Den Abflüssen an Versicherten aus der PKV stehen aber auch die Wechsel aus der GKV in die PKV gegenüber: »Im gleichen Zeitraum kamen etwa 4,3 Millionen Menschen aus der GKV in die PKV. Im Saldo sieht sich die PKV also auf der Erfolgsseite.« Einen Teil der Abwanderungen aus der PKV kann man für die Branche sogar als "Geschäft" zu ihren Gunsten interpretieren, vor allem, wenn es sich um ältere Versicherte handelt, die ja auch höhere Kosten verursachen, denn oft lassen sie mit dem Wechsel in die GKV wertvolle Ansprüche zurück, etwa wenn über die Jahre bereits beträchtliche Altersrückstellungen aufgebaut worden sind. Dieses Geld legen die Krankenversicherer zurück, um den Beitragsanstieg im Alter zu dämpfen, so Schmitt. Nur wenn sie innerhalb der PKV wechseln, können sie die Altersrückstellungen mitnehmen.

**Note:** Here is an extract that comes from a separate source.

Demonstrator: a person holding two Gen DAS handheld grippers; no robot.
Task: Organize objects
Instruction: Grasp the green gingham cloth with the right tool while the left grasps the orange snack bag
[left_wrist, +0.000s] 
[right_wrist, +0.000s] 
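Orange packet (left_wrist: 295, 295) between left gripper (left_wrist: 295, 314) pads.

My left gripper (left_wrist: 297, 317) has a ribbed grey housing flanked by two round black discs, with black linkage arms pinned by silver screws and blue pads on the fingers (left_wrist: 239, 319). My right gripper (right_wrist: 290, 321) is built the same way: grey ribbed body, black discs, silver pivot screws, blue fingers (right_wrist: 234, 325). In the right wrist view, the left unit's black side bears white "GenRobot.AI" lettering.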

Das eigentliche Problem für de PKV zeigt sich erst in einer langfristigen Betrachtung der Daten: »Vor 15 Jahren verzeichnete die Branche noch neue Verträge in einer Anzahl von mehr als 600.000 pro Jahr. Bis 2009 hielt sich der Neuzugang immerhin über der Marke von 500.000. Doch in den vergangenen drei Jahren fiel er darunter und erreichte mit 413.000 im vergangenen Jahr sein Tief. Die langfristige Entwicklung belegt: Gegenüber 1998 ist ein Rückgang um ein Drittel zu verzeichnen.«
Und ein weiteres Strukturproblem wird in dem hier zitierten Beitrag gar nicht thematisiert: Die Kostensteigerungsfalle, in der die PKV steckt: Zum einen wird die Luft im Vollversicherungsbereich für die PKV immer dünner (und damit die Grundgesamtheit für die Finanzierung der Ausgaben), gleichzeitig steigen die Ausgaben stark an, dies auch, weil die PKV über so gut wie keine Steuerungsinstrumente auf der Ausgabenseite verfügt. Und auch im politischen Bereich wird das Klima PKV-feindlicher, damit ist hier nicht nur die immer wieder auftauchende Forderung nach einer "Bürgerversicherung" gemeint. Absehbar ist eine Tendenz des Umbaus des dualen Krankenversicherungssystems hin zu einem System, in dem die Privaten auf den Bereich der Zusatzversicherungen verwiesen werden. Aber auch wenn sich dieser Umbau durchsetzen sollte - schwierig wird es für die "Altfälle" im bestehenden System der PKV, denn ein Wesenselement der Funktionsfähigkeit des PKV-Modells war und ist die permanente Nachlieferung neuer Kunden. Sollte diese Zufuhr aus welchen Gründen auch immer richtig stocken, dann bricht das Kartenhaus schnell in sich zusammen.